5. Les conséquences de la guerre en Ukraine. L’appréciation des conséquences du conflit par les marchés laisse perplexe. Il semble que les investisseurs ont davantage porté leur attention sur la pause estivale, profitant largement des délices de Capoue après deux années de pandémie, plutôt que sur un des évènements géopolitiques majeurs du XXIème siècle. Le lecteur est suffisamment informé par les médias pour nous éviter de devoir énumérer ici la liste exhaustive des risques que nous courrons. La question qui nous parait intéressante à ce stade est de savoir combien de temps les populations européennes accepteront de soutenir les gouvernements démocratiquement élus les plus hostiles à la Russie, et combien de temps elles voudront supporter le coût financier d’une guerre par procuration et les effets boomerang des sanctions occidentales (crise énergétique). Les élections italiennes du 25 septembre prochain, qui devraient amener au pouvoir un bloc des droites dominé par son aile la plus radicale, seront à n’en pas douter du plus grand intérêt puisque le président du Conseil sortant, Mario Draghi, fut l’un des chefs de gouvernement les plus hostiles au Kremlin.

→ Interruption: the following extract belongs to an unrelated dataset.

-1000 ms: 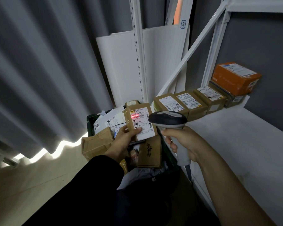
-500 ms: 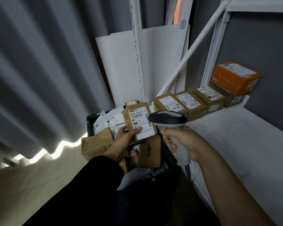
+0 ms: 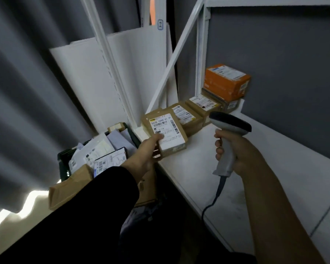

Commençons par estimer un point bas pour l’indice S&P 500 dans l’hypothèse d’une stabilité des profits en 2023 sous l’effet du ralentissement de l’activité américaine (consommation des ménages sous pression - perte de pouvoir d’achat réel -, resserrement des conditions financières pour les entreprises, recul des marchés immobiliers), de la hausse des coûts unitaires de production, du ralentissement plus prononcé de la demande mondiale sous l’effet notamment d’une plus forte contraction de l’activité européenne touchée par la crise énergétique, et de la force du dollar alors que 40% des revenus des entreprises américaines sont générés à l’international. Nous insistons sur le fait que notre hypothèse n’est pas le pire scénario que l’on puisse imaginer (révision à la baisse des profits attendus en 2023 d’à peine 7 à 8%). Nous valorisons le marché à 15 fois ces résultats de bas de cycle et obtenons 3 400 points pour l’indice S&P 500, soit un peu plus de 15% de potentiel de baisse. Devons-nous attendre ce niveau pour acheter ? Non, puisqu’il ne s’agit pas à proprement parler d’un objectif, mais plutôt d’un scénario possible. Il est évident que si l’environnement général s’améliore sur le front de la guerre en Ukraine et de l’inflation, l’appétit pour le risque sera rapidement de retour. Mais pour le moment, nous recommandons la plus grande prudence tant que les marchés n’auront pas accepté l’idée que la lutte contre l’inflation passera inévitablement par une politique monétaire plus restrictive et un ralentissement prononcé de l’économie, voire une récession afin de modérer suffisamment la demande et de refroidir le marché de l’emploi. Le consensus ne s’est pas ajusté à un tel scénario. Soit il est trop optimiste sur la trajectoire à long terme de l’inflation en privilégiant l’hypothèse d’un ralentissement modéré et passager de l’activité économique (soft landing), sans resserrement prononcé des conditions financières, soit, si sa vue sur l’inflation s’avère correcte, elle est incohérente avec ses anticipation sur les taux d’intérêt réels, l’évolution du PIB et celle des résultats futurs des sociétés.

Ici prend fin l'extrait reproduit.